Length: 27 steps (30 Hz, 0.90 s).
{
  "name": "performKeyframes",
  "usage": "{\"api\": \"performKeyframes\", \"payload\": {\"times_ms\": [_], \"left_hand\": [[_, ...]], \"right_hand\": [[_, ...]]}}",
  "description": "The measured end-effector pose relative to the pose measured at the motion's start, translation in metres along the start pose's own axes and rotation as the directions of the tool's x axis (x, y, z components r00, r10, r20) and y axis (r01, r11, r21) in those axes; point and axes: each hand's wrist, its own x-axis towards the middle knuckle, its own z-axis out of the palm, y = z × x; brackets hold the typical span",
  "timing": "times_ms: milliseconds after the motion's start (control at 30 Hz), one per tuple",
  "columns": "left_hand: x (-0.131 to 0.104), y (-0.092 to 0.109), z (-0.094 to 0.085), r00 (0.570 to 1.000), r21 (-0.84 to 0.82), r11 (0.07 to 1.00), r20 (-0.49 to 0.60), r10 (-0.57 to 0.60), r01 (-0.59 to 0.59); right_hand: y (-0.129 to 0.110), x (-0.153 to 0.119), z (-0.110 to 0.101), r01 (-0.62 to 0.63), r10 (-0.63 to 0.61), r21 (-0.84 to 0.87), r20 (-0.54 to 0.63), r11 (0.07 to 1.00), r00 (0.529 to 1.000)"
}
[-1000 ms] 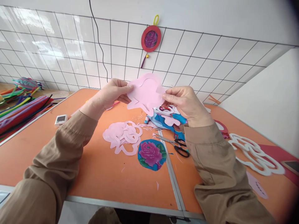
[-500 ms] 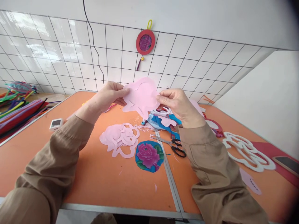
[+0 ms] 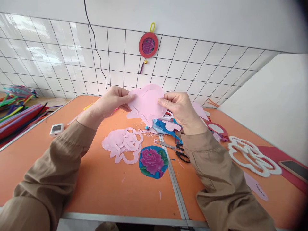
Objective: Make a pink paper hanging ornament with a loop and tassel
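A pink paper cutout (image 3: 148, 102), apparently of overlapping layers, is held up above the table between both hands. My left hand (image 3: 117, 100) pinches its left edge, thumb in front. My right hand (image 3: 174, 104) grips the right edge between thumb and fingers. Below lie more pink cut shapes (image 3: 124, 144) in a loose pile. Beside them is a blue cloth piece with a purple flower (image 3: 153, 162). Black-handled scissors (image 3: 181, 156) rest partly open across the table's metal seam, near my right sleeve.
White cloud-like outlines (image 3: 252, 157) and a phone (image 3: 295, 170) lie at the right. A small white device (image 3: 57, 129) stands at the left, beyond it colourful pipe cleaners (image 3: 21, 118). A red round ornament (image 3: 148, 45) hangs on the tiled wall.
The held pink paper has moved slightly down in view, and my right thumb reaches a little further over its right part. The camera view has shifted slightly. Both hands keep their hold.
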Motion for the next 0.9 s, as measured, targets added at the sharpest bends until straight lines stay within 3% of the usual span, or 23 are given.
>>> {"api": "performKeyframes", "payload": {"times_ms": [367, 900], "left_hand": [[-0.0017, 0.0027, 0.0043, 0.992, 0.025, 0.996, -0.087, 0.093, -0.091], [-0.0041, 0.008, 0.0047, 0.996, 0.062, 0.997, -0.079, 0.046, -0.041]], "right_hand": [[-0.0007, -0.0006, -0.0009, -0.007, 0.006, -0.047, -0.004, 0.999, 1.0], [-0.0058, -0.002, 0.0026, -0.014, 0.013, -0.07, -0.016, 0.997, 1.0]]}}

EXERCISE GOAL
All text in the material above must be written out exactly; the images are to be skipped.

ANSWER SPACE
Length: 27 steps (30 Hz, 0.90 s).
{
  "name": "performKeyframes",
  "usage": "{\"api\": \"performKeyframes\", \"payload\": {\"times_ms\": [_], \"left_hand\": [[_, ...]], \"right_hand\": [[_, ...]]}}",
  "description": "The measured end-effector pose relative to the pose measured at the motion's start, translation in metres along the start pose's own axes and rotation as the directions of the tool's x axis (x, y, z components r00, r10, r20) and y axis (r01, r11, r21) in those axes; point and axes: each hand's wrist, its own x-axis towards the middle knuckle, its own z-axis out of the palm, y = z × x; brackets hold the typical span",
  "timing": "times_ms: milliseconds after the motion's start (control at 30 Hz), one per tuple",
  "columns": "left_hand: x (-0.131 to 0.104), y (-0.092 to 0.109), z (-0.094 to 0.085), r00 (0.570 to 1.000), r21 (-0.84 to 0.82), r11 (0.07 to 1.00), r20 (-0.49 to 0.60), r10 (-0.57 to 0.60), r01 (-0.59 to 0.59); right_hand: y (-0.129 to 0.110), x (-0.153 to 0.119), z (-0.110 to 0.101), r01 (-0.62 to 0.63), r10 (-0.63 to 0.61), r21 (-0.84 to 0.87), r20 (-0.54 to 0.63), r11 (0.07 to 1.00), r00 (0.529 to 1.000)"
}
[-1000 ms] 
[-500 ms] 
[+0 ms] 
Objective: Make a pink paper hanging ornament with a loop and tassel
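A pink paper cutout (image 3: 148, 102), apparently of overlapping layers, is held up above the table between both hands. My left hand (image 3: 117, 100) pinches its left edge, thumb in front. My right hand (image 3: 174, 104) grips the right edge between thumb and fingers. Below lie more pink cut shapes (image 3: 124, 144) in a loose pile. Beside them is a blue cloth piece with a purple flower (image 3: 153, 162). Black-handled scissors (image 3: 181, 156) rest partly open across the table's metal seam, near my right sleeve.
White cloud-like outlines (image 3: 252, 157) and a phone (image 3: 295, 170) lie at the right. A small white device (image 3: 57, 129) stands at the left, beyond it colourful pipe cleaners (image 3: 21, 118). A red round ornament (image 3: 148, 45) hangs on the tiled wall.
The held pink paper has moved slightly down in view, and my right thumb reaches a little further over its right part. The camera view has shifted slightly. Both hands keep their hold.
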Motion for the next 0.9 s, as measured, targets added at the sharpest bends until straight lines stay within 3% of the usual span, or 23 are given.
>>> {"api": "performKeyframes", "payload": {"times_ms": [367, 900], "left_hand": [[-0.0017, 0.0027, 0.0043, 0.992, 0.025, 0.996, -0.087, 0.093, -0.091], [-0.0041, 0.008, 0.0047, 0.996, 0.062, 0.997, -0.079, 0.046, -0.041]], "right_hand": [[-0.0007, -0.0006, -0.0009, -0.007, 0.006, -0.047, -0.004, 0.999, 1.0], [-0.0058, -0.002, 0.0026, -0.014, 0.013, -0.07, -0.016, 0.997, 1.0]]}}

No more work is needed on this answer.